### Material provided ###

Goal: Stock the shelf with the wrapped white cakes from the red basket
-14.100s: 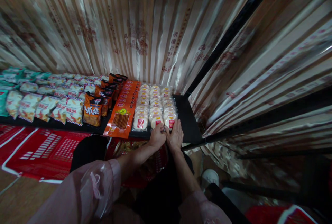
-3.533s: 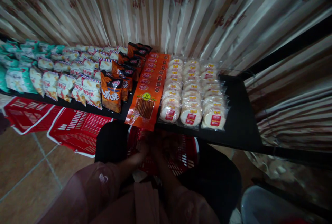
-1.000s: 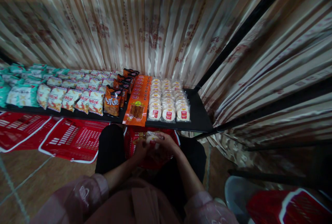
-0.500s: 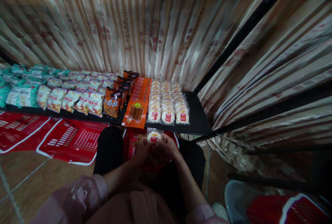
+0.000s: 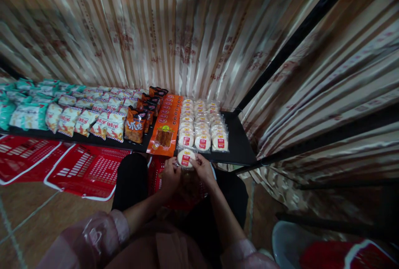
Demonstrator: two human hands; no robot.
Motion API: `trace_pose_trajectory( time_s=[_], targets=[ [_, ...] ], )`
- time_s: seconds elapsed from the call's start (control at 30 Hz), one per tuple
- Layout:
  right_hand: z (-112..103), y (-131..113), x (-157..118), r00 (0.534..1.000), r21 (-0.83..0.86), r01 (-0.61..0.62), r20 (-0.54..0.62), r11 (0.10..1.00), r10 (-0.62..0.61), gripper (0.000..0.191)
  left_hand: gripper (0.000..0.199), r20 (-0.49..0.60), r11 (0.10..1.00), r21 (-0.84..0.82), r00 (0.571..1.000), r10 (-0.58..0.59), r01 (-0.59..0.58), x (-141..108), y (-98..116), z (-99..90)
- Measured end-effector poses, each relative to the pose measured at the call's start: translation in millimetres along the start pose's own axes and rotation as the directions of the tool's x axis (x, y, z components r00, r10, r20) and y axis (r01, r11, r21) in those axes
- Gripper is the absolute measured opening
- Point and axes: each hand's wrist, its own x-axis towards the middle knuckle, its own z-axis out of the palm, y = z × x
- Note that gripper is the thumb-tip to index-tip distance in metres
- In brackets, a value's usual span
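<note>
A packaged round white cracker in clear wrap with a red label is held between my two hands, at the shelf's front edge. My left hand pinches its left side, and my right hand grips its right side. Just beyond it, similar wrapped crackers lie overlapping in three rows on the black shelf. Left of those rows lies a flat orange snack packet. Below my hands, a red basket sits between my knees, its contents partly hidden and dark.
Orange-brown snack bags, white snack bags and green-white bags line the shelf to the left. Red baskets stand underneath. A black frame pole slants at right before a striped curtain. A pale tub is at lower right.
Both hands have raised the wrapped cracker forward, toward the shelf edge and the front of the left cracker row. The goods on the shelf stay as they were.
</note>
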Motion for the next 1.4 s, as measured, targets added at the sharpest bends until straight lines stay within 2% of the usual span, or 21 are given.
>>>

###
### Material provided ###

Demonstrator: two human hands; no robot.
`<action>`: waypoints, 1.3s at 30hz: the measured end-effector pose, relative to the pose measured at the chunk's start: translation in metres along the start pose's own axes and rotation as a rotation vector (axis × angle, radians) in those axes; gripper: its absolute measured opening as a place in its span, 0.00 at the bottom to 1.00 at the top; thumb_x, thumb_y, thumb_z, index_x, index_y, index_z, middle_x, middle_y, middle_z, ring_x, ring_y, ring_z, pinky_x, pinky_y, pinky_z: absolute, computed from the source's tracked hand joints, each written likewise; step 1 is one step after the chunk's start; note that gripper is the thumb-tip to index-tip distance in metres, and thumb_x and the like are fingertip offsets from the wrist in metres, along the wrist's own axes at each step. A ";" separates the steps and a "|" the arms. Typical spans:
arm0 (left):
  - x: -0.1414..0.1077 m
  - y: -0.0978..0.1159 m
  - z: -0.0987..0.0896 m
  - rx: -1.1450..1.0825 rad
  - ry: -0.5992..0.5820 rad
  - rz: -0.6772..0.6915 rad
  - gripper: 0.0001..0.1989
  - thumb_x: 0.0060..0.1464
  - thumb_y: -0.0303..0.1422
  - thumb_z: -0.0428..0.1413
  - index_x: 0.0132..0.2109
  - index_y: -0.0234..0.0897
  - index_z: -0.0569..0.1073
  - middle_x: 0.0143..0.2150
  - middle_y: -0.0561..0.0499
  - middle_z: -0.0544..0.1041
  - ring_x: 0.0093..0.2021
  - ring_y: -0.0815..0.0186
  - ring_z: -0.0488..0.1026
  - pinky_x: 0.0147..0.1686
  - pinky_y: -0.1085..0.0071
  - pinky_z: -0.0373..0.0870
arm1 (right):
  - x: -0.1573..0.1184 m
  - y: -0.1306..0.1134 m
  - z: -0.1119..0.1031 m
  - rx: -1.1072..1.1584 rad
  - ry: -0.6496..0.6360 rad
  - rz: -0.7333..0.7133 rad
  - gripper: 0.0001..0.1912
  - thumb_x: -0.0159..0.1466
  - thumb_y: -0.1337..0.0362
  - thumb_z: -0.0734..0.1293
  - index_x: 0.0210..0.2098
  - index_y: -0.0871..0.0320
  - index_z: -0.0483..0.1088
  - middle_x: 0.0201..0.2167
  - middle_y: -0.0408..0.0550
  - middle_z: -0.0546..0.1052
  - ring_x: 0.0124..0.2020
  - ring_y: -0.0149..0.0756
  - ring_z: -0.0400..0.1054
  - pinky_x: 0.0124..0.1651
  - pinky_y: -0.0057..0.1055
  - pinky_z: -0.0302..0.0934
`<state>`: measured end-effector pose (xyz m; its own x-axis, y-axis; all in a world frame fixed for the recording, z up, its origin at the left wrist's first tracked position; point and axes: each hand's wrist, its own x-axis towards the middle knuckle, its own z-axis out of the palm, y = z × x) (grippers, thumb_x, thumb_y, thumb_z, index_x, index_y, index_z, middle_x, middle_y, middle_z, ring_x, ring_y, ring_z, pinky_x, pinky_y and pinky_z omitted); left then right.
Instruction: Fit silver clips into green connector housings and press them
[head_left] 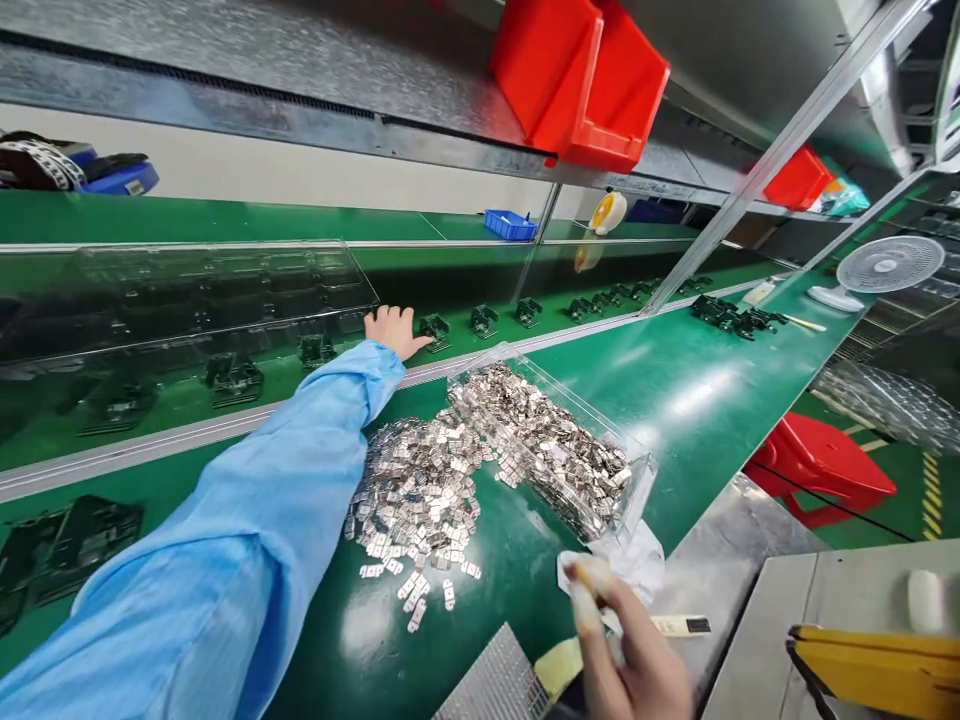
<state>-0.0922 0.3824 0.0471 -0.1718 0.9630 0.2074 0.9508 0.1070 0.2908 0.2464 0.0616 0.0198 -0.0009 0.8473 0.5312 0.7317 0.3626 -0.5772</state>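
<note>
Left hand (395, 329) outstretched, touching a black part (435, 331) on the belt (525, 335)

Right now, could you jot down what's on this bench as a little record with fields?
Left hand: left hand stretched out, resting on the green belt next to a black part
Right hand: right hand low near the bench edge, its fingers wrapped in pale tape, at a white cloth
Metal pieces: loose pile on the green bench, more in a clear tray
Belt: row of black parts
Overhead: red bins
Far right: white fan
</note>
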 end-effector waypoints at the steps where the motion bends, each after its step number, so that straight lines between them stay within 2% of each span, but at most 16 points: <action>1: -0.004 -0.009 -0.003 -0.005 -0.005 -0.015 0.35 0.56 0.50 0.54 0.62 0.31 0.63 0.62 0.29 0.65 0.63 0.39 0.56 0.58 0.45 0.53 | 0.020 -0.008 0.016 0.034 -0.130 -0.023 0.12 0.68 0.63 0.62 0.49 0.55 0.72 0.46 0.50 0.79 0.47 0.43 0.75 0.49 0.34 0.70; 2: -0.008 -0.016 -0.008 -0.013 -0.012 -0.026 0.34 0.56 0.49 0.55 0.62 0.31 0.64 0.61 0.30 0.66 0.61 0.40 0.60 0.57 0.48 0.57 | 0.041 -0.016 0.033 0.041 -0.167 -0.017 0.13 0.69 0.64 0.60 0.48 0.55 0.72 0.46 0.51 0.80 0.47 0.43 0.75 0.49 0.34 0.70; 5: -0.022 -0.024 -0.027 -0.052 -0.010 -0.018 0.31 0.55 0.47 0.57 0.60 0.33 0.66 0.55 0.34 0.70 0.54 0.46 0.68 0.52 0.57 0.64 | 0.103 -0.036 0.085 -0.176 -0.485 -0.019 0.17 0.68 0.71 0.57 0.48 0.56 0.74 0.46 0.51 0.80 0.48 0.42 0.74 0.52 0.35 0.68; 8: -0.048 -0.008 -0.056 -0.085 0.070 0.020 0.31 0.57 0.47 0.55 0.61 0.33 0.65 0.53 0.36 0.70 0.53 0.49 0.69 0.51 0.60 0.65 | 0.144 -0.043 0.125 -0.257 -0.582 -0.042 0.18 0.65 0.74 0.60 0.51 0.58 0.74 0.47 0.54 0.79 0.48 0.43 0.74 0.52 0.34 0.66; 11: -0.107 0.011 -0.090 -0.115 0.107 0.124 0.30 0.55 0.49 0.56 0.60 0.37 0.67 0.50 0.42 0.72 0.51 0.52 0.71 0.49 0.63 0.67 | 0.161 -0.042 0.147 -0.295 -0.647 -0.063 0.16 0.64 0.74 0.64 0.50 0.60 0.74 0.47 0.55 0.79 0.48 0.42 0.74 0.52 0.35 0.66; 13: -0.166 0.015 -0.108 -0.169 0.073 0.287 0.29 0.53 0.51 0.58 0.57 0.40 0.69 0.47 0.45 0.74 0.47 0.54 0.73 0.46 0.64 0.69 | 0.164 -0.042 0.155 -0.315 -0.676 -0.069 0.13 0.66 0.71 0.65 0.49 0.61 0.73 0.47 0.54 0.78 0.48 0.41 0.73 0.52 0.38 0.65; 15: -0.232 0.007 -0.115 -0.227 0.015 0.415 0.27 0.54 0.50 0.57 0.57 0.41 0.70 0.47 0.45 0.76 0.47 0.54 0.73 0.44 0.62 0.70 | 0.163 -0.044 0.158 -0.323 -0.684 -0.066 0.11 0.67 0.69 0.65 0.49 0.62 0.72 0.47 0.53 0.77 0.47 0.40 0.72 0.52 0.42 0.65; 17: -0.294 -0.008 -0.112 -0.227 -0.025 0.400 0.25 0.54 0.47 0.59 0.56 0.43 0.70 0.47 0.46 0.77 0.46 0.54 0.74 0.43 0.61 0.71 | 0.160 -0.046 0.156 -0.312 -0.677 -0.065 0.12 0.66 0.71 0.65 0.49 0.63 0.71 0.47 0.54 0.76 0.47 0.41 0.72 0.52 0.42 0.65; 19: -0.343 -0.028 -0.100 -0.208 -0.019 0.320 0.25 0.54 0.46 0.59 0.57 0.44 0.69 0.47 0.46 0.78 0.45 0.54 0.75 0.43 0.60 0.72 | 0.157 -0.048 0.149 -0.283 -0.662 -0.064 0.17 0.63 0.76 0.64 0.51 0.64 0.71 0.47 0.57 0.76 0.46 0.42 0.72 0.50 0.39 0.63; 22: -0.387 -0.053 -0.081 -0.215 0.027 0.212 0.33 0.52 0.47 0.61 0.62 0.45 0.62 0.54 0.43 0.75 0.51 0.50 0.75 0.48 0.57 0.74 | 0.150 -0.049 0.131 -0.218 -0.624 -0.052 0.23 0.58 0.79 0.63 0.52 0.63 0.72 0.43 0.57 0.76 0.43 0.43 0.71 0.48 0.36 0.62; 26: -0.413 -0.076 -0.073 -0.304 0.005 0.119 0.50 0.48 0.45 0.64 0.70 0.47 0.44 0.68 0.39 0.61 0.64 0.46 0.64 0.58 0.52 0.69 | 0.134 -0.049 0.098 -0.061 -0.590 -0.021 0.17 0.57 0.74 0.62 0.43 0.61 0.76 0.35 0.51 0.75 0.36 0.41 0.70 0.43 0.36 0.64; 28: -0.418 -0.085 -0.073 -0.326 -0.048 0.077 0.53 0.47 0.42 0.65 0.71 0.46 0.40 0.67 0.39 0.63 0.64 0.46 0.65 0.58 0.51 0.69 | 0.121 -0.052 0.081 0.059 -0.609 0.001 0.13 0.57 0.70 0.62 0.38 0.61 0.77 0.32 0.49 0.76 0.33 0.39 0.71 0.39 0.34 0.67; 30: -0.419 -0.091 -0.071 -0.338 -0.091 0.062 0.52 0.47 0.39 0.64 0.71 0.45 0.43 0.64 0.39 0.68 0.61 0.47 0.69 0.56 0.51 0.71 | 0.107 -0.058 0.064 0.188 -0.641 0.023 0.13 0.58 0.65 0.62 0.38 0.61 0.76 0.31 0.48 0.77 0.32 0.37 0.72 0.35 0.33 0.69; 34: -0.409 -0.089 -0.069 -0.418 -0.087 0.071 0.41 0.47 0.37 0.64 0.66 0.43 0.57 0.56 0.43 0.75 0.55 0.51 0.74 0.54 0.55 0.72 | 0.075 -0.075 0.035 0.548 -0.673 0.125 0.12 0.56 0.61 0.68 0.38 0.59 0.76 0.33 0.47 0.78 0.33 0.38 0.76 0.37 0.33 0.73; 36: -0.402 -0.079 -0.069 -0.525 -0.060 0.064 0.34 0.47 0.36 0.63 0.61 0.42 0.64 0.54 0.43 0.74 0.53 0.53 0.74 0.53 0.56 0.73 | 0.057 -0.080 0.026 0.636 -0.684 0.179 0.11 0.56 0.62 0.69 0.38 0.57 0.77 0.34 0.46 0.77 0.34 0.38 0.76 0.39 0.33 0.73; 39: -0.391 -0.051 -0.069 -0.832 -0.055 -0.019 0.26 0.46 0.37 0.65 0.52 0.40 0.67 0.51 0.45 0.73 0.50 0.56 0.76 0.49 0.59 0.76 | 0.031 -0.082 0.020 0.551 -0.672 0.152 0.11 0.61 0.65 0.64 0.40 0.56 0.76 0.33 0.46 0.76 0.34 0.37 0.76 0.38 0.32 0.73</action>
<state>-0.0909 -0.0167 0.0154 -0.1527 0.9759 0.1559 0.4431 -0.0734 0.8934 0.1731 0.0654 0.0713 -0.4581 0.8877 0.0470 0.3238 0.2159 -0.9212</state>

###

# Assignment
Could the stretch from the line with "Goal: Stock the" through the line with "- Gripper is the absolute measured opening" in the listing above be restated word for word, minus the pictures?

# Exercise answer
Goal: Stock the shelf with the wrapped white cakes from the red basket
-14.100s: 
-3.533s: 
-1.000s: 
-0.500s: 
+0.000s: 
Demonstrator: two human hands; no robot.
Motion API: `trace_pose_trajectory( time_s=[_], targets=[ [_, ...] ], )`
- time_s: seconds elapsed from the call's start (control at 30 Hz), one per tuple
- Layout:
  right_hand: z (-112..103), y (-131..113), x (-157..118), r00 (0.534..1.000), r21 (-0.83..0.86), r01 (-0.61..0.62), r20 (-0.54..0.62), r11 (0.10..1.00), r10 (-0.62..0.61), gripper (0.000..0.191)
  left_hand: gripper (0.000..0.199), r20 (-0.49..0.60), r11 (0.10..1.00), r21 (-0.84..0.82), r00 (0.571..1.000), r10 (-0.58..0.59), r01 (-0.59..0.58), x (-141..108), y (-98..116), z (-99..90)
- Measured end-effector poses, each relative to the pose measured at the call's start: translation in millimetres along the start pose's own axes and rotation as the directions of the tool's x axis (x, y, z components r00, r10, r20) and y axis (r01, r11, r21) in those axes
- Gripper is the absolute measured opening

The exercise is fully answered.